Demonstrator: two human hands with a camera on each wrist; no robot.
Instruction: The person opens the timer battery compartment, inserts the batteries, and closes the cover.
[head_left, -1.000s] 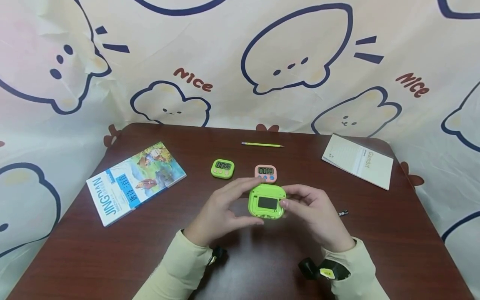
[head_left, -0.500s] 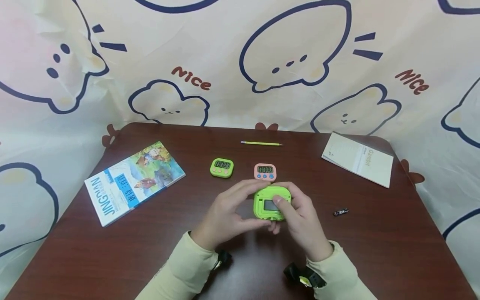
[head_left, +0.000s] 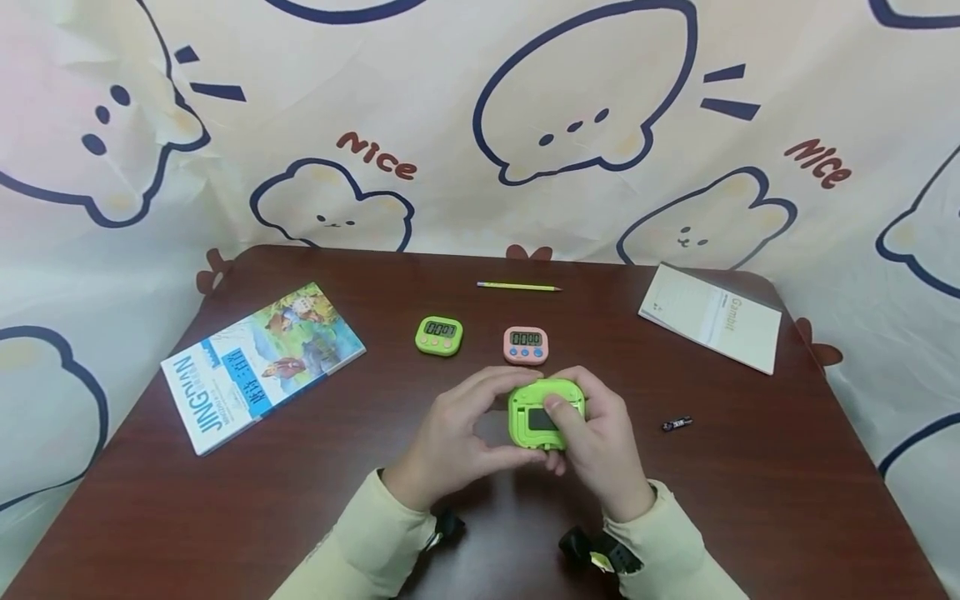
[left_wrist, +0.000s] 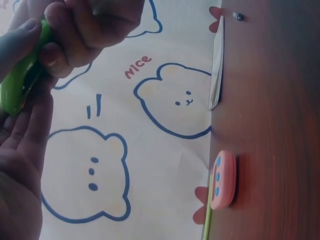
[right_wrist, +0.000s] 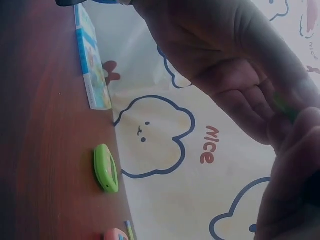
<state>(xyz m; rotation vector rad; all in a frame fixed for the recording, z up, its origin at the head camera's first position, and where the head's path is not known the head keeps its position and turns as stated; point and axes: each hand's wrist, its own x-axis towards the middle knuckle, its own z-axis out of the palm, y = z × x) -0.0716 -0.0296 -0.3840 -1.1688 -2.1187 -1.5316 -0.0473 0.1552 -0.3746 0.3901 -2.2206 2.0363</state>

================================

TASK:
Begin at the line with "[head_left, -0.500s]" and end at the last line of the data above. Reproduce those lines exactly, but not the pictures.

RESPONSE BOX:
[head_left, -0.500s] 
[head_left, +0.000s] 
[left_wrist, +0.000s] 
[right_wrist, +0.000s] 
<state>(xyz m; rotation vector rad; all in a frame fixed for the recording, z up, its origin at the head camera's first position, and where the head's path is not known the head keeps its position and turns as stated; point and axes: each hand's wrist, its own x-axis towards the middle knuckle, its own z-axis out of the palm, y = z × x) -0.0716 -0.0296 -0.3840 -1.1688 -2.1187 -1.5316 -0.0473 0.1552 -0.3746 0.3901 -2.2206 2.0363</state>

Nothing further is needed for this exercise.